[[ Data, beginning ]]

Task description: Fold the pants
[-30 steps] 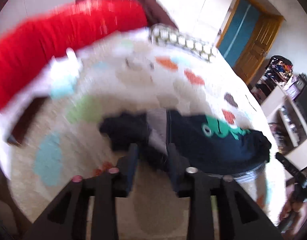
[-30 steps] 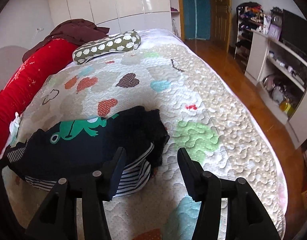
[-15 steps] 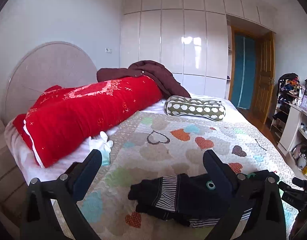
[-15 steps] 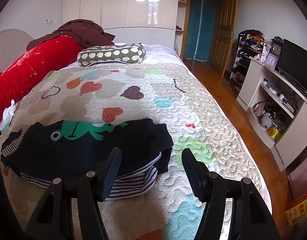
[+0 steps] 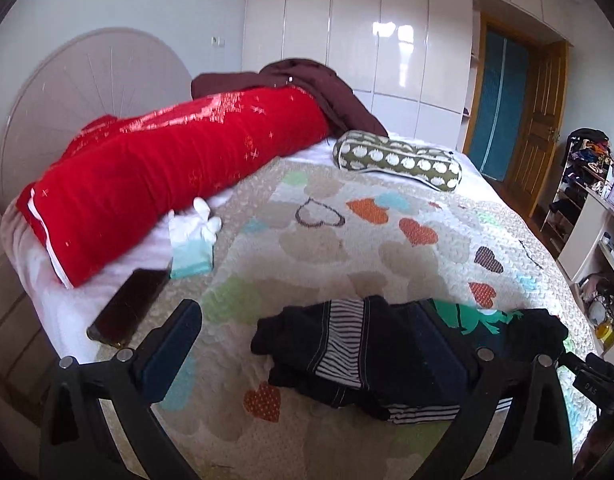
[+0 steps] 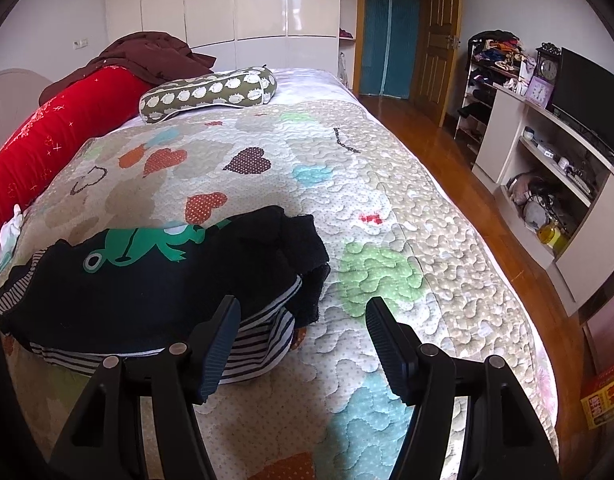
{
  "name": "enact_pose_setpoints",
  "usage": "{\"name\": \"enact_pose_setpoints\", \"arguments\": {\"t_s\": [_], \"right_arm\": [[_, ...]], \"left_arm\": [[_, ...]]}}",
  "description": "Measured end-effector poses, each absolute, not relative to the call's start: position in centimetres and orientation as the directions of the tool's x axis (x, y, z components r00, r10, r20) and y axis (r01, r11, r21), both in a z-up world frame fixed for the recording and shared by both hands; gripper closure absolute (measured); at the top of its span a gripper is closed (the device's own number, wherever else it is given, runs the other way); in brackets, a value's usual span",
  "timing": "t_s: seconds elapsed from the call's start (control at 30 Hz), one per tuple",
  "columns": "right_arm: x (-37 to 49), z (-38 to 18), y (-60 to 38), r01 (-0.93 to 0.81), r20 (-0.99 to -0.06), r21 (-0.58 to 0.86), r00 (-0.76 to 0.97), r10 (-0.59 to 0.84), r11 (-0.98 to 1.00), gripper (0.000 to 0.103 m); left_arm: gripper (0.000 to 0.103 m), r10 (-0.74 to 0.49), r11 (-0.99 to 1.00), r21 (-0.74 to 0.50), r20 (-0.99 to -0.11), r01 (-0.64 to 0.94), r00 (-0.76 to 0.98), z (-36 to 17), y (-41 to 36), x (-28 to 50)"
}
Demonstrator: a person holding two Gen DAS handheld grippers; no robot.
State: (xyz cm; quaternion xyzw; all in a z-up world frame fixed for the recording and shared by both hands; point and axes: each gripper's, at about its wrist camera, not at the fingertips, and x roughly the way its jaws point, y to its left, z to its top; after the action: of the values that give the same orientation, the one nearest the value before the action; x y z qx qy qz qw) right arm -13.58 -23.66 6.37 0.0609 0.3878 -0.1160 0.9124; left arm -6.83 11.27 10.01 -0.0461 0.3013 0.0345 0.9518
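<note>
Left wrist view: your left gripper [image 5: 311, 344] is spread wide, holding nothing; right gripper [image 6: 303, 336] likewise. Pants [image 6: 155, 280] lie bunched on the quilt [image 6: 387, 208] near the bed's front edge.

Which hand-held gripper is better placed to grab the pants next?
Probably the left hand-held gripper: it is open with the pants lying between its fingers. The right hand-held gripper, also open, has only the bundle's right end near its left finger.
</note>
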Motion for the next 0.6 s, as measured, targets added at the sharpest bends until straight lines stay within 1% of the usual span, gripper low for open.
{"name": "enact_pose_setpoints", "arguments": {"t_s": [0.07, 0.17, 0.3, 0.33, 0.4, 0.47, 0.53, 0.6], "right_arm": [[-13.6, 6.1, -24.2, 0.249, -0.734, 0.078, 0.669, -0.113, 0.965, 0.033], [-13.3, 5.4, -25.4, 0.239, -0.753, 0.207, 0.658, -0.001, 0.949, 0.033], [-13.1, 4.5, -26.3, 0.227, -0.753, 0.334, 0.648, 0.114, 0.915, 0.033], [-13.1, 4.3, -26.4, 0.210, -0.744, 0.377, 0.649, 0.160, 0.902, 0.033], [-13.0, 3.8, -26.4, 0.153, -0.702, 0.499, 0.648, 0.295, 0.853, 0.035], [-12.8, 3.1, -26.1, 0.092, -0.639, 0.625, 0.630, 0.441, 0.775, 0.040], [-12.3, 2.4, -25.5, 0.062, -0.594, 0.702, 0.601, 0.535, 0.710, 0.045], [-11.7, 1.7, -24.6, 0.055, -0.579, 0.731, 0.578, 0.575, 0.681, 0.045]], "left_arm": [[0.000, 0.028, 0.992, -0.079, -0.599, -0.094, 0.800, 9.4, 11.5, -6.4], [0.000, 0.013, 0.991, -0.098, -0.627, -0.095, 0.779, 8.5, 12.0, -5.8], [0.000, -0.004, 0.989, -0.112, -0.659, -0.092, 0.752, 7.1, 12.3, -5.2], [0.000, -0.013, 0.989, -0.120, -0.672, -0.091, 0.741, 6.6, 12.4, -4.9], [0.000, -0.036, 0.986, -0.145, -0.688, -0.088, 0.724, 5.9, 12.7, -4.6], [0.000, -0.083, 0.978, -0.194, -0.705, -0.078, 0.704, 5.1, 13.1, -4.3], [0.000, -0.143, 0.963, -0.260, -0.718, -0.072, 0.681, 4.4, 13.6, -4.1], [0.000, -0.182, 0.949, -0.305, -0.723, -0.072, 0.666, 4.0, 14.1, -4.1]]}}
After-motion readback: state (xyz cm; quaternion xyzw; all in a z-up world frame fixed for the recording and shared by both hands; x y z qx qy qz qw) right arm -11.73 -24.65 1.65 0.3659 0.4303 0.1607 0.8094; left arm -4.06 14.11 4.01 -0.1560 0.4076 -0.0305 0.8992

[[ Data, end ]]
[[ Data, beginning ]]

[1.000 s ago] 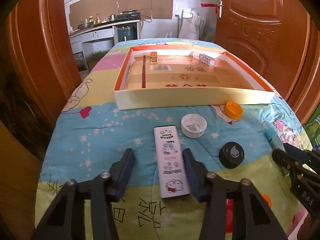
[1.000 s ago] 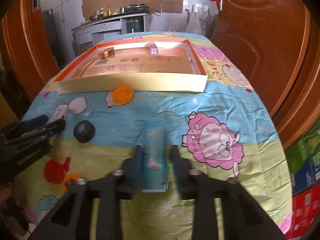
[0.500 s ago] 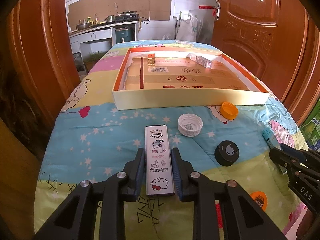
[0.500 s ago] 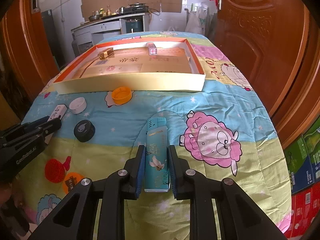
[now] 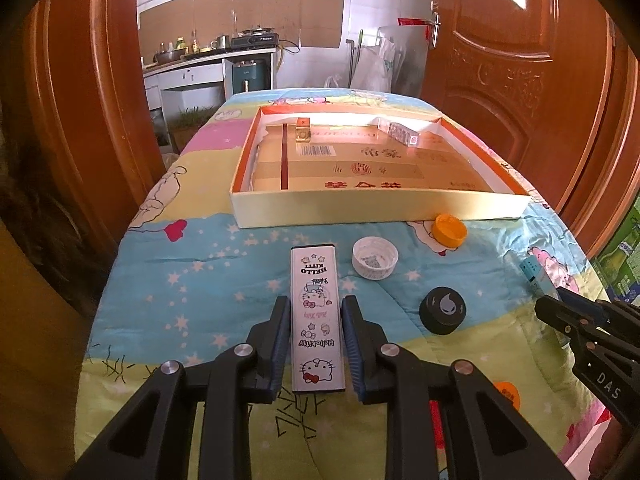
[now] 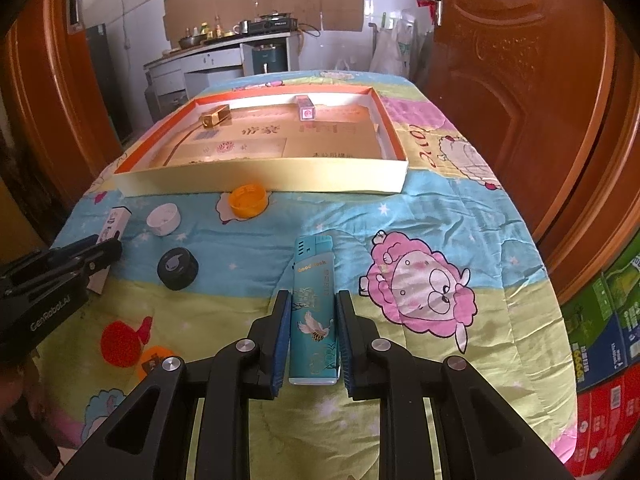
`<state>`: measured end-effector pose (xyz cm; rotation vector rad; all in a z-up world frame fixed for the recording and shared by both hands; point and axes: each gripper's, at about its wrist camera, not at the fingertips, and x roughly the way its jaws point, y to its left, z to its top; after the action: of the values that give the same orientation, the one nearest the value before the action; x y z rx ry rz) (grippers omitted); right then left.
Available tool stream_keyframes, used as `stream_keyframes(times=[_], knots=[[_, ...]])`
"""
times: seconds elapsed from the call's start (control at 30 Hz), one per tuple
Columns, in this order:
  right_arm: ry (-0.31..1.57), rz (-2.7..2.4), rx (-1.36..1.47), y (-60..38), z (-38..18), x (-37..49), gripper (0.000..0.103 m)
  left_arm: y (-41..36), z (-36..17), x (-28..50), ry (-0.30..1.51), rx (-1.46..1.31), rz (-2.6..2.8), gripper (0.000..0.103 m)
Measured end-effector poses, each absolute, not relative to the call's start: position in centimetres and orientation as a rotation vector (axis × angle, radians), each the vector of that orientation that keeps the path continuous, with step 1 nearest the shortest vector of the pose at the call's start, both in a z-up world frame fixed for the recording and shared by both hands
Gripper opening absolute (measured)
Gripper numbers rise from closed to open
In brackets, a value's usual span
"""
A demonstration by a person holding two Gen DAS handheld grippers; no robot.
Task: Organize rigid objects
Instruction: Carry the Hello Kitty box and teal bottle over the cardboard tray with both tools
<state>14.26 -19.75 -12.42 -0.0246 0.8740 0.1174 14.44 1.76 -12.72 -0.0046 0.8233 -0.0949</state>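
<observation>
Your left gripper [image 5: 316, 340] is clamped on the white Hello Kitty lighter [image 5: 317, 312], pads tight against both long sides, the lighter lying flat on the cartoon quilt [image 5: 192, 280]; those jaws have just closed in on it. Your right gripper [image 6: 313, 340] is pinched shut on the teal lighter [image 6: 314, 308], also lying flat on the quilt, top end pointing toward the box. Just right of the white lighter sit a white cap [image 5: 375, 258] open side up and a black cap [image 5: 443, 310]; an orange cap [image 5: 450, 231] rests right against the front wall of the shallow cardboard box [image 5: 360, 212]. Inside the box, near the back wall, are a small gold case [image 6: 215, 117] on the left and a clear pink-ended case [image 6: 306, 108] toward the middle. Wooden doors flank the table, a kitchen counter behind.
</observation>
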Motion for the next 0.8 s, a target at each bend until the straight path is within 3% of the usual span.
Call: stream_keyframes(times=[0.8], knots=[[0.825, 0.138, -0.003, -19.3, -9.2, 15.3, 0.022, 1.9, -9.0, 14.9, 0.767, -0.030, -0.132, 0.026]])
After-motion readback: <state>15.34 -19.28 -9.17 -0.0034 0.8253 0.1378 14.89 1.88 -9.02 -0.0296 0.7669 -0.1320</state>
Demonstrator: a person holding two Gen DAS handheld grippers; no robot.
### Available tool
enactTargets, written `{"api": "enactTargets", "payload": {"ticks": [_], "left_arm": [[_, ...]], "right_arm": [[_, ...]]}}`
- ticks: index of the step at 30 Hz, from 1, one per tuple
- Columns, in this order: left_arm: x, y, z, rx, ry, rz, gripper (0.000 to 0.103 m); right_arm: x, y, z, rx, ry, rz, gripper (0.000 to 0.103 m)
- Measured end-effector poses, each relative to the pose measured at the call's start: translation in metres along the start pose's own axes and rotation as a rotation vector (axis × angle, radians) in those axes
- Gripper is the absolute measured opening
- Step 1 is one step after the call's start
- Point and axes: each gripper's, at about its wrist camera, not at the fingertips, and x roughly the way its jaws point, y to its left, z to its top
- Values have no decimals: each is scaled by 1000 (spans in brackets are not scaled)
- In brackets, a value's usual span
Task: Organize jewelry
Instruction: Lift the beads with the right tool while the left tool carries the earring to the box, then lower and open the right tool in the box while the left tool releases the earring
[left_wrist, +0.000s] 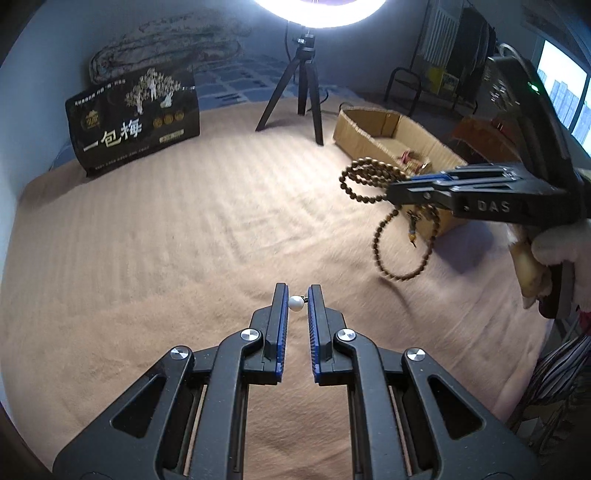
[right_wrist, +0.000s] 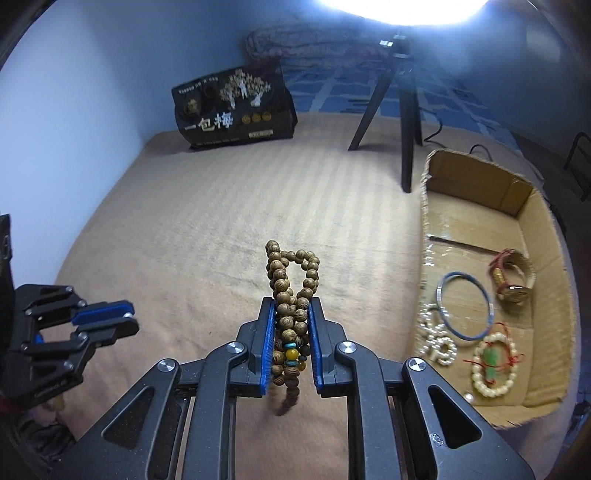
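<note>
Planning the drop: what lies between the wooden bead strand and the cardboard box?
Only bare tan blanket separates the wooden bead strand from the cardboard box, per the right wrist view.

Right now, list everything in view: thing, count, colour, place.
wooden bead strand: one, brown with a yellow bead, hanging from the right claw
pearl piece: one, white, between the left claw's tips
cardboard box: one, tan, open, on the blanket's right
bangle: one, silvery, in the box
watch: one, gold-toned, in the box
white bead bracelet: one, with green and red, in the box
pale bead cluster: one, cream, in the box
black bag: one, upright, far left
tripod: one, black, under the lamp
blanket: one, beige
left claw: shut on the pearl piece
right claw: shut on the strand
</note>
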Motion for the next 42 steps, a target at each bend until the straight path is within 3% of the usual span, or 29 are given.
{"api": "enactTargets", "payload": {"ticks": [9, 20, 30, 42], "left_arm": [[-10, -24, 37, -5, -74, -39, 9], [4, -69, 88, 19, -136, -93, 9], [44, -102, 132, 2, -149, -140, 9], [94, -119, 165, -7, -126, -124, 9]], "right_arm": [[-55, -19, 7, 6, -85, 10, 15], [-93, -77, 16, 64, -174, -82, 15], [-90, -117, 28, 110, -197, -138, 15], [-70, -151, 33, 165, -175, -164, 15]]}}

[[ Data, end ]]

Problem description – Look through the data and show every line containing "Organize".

Written reply –
Task: Organize rigid objects
Task: Organize jewelry

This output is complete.